• WORK ORDER: Tally the lines below that contain "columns" and reply with only the tally.

(Items from a data source)
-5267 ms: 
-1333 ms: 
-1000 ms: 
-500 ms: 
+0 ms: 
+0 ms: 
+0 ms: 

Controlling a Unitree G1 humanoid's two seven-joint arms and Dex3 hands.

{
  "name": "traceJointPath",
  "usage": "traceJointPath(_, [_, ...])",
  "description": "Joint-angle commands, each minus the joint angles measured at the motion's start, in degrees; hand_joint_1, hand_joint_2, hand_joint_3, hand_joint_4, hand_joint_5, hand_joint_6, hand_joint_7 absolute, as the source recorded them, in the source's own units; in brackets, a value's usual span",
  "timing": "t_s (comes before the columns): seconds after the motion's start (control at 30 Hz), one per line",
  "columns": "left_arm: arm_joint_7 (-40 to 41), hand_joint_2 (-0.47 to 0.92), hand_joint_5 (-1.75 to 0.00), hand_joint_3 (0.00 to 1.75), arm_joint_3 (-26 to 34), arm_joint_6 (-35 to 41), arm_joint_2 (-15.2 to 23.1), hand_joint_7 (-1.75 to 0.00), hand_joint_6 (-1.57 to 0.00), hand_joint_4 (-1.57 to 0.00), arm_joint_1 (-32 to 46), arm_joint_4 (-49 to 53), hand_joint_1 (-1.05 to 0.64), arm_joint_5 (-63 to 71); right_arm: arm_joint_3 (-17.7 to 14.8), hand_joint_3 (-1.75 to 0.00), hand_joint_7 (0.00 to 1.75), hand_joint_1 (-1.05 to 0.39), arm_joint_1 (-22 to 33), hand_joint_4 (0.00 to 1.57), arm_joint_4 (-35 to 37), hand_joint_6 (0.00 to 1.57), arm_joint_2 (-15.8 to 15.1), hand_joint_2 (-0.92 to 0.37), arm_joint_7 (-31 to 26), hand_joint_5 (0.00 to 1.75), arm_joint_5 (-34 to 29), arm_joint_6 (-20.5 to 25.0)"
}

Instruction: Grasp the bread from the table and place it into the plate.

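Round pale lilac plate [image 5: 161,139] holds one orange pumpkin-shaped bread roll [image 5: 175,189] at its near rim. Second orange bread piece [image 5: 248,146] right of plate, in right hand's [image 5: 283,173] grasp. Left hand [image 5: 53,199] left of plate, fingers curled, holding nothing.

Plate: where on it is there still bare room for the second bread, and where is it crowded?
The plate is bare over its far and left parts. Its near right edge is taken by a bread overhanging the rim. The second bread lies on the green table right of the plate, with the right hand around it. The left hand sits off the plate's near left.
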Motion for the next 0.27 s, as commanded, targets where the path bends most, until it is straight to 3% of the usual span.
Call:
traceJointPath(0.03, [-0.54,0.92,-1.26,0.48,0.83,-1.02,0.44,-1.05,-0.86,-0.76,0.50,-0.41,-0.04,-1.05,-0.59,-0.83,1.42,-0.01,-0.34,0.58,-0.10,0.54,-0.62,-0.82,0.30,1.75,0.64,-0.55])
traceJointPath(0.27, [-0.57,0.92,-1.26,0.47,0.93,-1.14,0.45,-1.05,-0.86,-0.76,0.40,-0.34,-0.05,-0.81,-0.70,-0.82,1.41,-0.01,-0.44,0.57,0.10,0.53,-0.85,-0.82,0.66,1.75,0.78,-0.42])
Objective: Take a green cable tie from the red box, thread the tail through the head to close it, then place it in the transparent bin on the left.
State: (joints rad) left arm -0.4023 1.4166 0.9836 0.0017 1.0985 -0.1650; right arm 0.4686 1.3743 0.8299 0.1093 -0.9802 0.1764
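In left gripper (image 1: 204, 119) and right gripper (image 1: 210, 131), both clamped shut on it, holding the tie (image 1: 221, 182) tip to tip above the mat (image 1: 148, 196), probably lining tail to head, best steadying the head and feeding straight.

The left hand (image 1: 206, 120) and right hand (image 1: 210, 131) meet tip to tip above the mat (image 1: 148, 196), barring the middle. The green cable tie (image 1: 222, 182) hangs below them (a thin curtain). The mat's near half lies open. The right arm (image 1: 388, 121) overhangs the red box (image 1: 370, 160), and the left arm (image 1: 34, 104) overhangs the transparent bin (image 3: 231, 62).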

• WRITTEN REPLY: 2